• _EXERCISE GOAL_
All lines in the data below carrying the string "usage" are to be located and copied.

Data excerpts:
##############################
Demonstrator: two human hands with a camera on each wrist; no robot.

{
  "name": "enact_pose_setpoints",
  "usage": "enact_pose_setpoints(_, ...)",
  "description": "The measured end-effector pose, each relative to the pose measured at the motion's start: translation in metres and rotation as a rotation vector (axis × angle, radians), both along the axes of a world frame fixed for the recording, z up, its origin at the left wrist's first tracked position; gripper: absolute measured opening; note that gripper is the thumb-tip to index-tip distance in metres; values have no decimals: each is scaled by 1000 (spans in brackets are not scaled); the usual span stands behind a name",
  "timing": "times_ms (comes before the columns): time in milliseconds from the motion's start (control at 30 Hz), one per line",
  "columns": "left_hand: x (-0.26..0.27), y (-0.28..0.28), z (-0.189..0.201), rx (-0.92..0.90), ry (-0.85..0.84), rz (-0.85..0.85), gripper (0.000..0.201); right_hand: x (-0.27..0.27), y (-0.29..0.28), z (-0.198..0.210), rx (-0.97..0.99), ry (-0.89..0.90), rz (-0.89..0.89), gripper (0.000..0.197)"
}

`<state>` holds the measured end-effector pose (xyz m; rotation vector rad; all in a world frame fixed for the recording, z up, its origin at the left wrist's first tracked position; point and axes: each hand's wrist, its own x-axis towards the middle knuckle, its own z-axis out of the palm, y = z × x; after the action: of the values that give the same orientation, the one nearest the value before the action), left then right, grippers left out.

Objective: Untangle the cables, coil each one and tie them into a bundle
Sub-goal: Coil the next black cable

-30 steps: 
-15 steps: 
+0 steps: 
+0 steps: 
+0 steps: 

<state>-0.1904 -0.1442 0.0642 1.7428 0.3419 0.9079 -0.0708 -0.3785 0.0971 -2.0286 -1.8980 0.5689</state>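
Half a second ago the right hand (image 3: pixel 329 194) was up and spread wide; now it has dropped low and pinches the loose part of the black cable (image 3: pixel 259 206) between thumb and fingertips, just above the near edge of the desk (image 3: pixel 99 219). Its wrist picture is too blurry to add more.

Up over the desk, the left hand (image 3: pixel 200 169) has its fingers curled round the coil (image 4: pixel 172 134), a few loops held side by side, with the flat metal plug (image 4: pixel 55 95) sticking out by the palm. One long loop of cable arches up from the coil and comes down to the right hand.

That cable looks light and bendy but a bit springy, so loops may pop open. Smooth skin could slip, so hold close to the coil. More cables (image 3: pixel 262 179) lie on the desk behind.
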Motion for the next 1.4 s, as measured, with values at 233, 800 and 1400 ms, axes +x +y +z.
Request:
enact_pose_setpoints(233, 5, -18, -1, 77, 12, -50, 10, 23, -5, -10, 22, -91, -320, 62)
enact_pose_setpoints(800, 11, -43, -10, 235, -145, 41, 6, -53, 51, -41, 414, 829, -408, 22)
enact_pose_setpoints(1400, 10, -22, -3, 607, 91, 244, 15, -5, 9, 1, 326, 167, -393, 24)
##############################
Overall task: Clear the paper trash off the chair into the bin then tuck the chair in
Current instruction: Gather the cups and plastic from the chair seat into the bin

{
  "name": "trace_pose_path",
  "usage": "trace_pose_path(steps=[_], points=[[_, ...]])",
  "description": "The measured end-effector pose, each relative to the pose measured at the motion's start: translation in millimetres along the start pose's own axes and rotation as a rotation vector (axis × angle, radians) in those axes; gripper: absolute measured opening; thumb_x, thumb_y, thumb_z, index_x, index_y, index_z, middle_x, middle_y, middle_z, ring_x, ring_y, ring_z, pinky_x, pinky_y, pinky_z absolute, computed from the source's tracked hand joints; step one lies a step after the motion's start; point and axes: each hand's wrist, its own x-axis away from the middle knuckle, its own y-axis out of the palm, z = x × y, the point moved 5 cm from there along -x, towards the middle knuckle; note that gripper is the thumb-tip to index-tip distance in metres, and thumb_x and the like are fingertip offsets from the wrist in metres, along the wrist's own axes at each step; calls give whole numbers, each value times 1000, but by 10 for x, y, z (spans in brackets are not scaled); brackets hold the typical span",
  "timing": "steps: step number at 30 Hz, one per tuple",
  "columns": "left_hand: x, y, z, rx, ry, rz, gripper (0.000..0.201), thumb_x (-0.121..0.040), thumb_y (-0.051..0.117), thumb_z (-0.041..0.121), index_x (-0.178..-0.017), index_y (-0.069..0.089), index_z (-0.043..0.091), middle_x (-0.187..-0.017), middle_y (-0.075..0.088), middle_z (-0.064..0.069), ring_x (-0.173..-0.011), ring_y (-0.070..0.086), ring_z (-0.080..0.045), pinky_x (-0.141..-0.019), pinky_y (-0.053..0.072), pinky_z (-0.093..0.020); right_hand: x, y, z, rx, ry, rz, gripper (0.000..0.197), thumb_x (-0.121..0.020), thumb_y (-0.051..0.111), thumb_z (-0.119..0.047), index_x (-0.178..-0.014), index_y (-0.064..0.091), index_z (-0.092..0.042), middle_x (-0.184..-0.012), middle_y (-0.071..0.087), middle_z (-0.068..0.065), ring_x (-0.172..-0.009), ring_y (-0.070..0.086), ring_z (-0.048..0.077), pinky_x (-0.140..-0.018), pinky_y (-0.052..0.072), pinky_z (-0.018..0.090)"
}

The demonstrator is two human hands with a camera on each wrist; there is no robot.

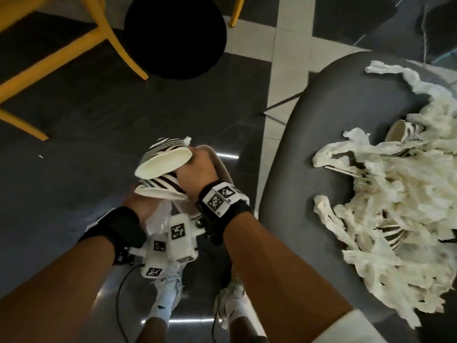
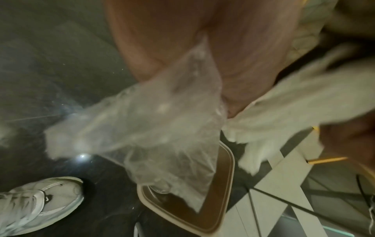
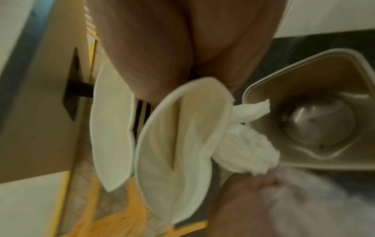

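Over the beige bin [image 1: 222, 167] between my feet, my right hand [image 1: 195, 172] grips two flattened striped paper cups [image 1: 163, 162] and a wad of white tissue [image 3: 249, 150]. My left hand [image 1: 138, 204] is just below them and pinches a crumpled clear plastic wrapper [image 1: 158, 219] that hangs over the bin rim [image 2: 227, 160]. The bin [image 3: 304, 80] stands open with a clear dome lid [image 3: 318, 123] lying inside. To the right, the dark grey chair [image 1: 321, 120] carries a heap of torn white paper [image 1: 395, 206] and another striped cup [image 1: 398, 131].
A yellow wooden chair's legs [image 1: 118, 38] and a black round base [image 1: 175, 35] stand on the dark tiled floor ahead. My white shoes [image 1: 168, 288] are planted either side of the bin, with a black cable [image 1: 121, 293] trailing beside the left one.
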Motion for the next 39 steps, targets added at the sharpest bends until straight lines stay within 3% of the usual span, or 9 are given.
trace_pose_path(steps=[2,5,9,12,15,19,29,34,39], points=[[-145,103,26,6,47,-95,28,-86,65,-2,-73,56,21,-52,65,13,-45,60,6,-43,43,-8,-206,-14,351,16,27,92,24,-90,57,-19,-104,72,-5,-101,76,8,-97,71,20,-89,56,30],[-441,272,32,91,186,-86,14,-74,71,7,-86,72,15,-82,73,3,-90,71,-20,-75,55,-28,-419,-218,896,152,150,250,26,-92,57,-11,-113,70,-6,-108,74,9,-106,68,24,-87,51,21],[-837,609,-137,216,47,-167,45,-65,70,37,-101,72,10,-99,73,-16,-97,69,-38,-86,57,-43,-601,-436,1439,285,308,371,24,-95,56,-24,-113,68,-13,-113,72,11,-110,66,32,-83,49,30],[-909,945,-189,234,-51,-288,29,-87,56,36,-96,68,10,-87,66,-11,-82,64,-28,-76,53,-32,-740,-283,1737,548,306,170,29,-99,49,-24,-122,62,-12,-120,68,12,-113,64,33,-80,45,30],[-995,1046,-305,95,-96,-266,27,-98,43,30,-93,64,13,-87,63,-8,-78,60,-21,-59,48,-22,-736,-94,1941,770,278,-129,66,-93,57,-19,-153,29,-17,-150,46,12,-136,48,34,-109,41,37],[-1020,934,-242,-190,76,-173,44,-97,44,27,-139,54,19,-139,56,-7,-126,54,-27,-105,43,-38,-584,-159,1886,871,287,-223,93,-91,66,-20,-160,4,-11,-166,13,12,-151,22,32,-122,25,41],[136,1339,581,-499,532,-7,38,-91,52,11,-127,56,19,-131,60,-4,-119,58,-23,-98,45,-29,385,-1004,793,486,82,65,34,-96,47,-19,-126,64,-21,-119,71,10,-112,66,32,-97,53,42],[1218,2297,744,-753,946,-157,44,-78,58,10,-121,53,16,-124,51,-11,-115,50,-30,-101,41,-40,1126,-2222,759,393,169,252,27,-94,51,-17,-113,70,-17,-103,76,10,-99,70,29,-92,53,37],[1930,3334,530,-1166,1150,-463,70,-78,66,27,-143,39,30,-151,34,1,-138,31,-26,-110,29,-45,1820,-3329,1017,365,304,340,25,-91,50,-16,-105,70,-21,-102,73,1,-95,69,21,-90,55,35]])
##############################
• _TASK RESULT_
  "usage": "enact_pose_setpoints(_, ...)",
  "usage": "trace_pose_path(steps=[_], points=[[_, ...]])",

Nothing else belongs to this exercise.